3. Combine with Structural Strategies
For maximum savings, pair a compression prompt with the structural techniques in
the Structural Optimization Guide.
Architecture: The Three Compression Layers
┌─────────────────────────────────────────────┐
│ Layer 1: LINGUISTIC COMPRESSION │
│ Drop filler, articles, pleasantries │
│ Strip preamble/postscript boilerplate │
│ Use abbreviations & symbolic shorthand │
├─────────────────────────────────────────────┤
│ Layer 2: STRUCTURAL COMPRESSION │
│ Force structured output (JSON/YAML/TOON) │
│ Use tables, bullets, arrows over prose │
│ Flatten nested explanations │
│ Index mapping for classifiers │
│ YAML over JSON where possible (15-30%) │
├─────────────────────────────────────────────┤
│ Layer 3: SEMANTIC COMPRESSION │
│ Omit obvious/inferable information │
│ Merge redundant concepts │
│ Use domain-specific shorthand │
│ Chain of Draft for reasoning (≤5 words/ │
│ step instead of verbose CoT) │
└─────────────────────────────────────────────┘
Each layer compounds. L1 prompt applies Layer 1. L2 adds Layer 2. L3 applies all three.
Adaptive Mode Detection (Recommended)
Blind compression across all tasks degrades reasoning quality. Research shows that
format restrictions cause measurable accuracy drops on reasoning tasks
(Tam et al., EMNLP 2024 — "Let Me Speak Freely?").
The solution: detect the task type and compress selectively.
| Signal | Mode | Compression |
|---|
| Imperative verb + code/file ("fix", "refactor", "add") | Action | L2 or L3 |
| Question word ("what", "why", "how", "should I") | Reasoning | L1 only |
| "Write me a", "Draft", "Create a doc/report" | Creative | None (full prose) |
| Tool run, result obvious | Action | L3 — stop after result |
| Debugging but user doesn't understand why | Reasoning | L1 |
| Short command, clear scope | Action | L2 or L3 |
| User message is terse and technical | Mirror | Match user's register |
| User message is casual and chatty | Mirror | Match user's register |
Key principle: Compress the delivery format, not the thinking.
Let the model reason freely (especially on reasoning models), then compress
only the final output.
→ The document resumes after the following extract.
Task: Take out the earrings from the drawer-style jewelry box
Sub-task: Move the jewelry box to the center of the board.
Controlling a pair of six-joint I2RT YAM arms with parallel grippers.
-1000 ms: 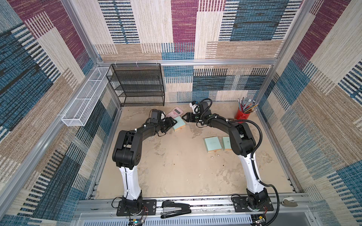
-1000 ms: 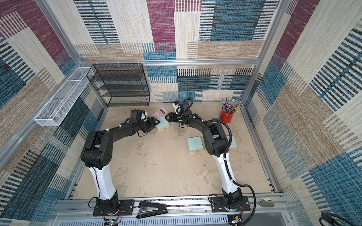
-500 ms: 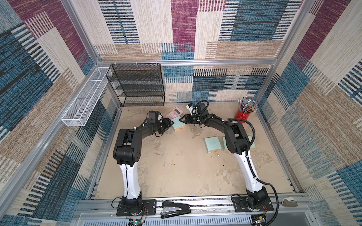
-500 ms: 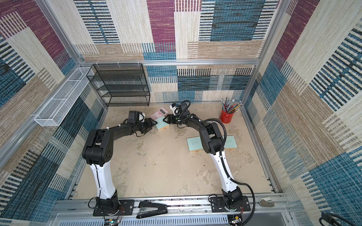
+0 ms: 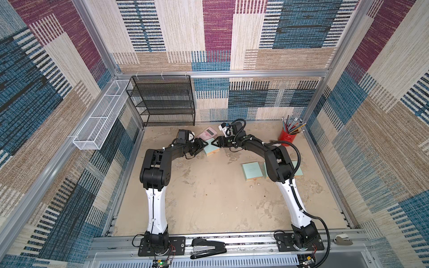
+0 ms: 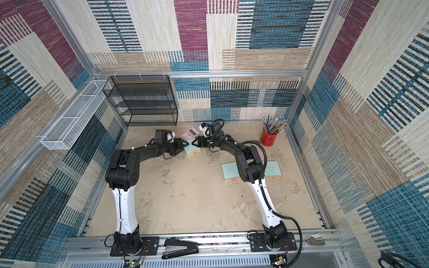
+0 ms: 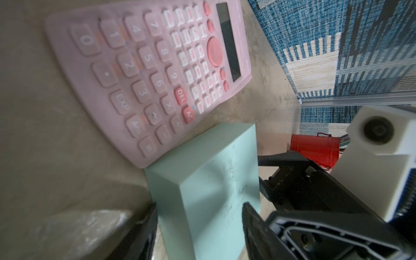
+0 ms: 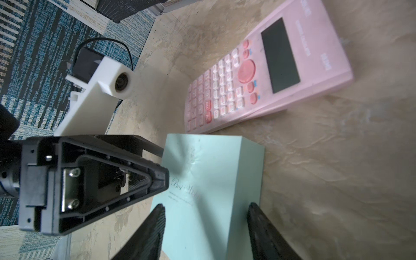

Never ask the model to "think like a caveman" — only
ask it to communicate concisely.
See references/adaptive_modes.md for the full
adaptive mode system prompt.
Implementation Steps
Step 1: Select compression level based on use case
Ask user (or infer from context):
- Is output human-facing or machine-consumed?
- Is it a one-off query or batch/pipeline?
- Is readability or cost the priority?
Decision matrix:
- Human-facing + readability priority → L1 (Trim)
- Developer workflow + balanced → L2 (Compress)
- Machine-consumed OR cost-critical → L3 (Crush)
Step 2: Load the appropriate system prompt
Read the prompt file for the chosen level:
Step 3: Apply per-model tuning (optional but recommended)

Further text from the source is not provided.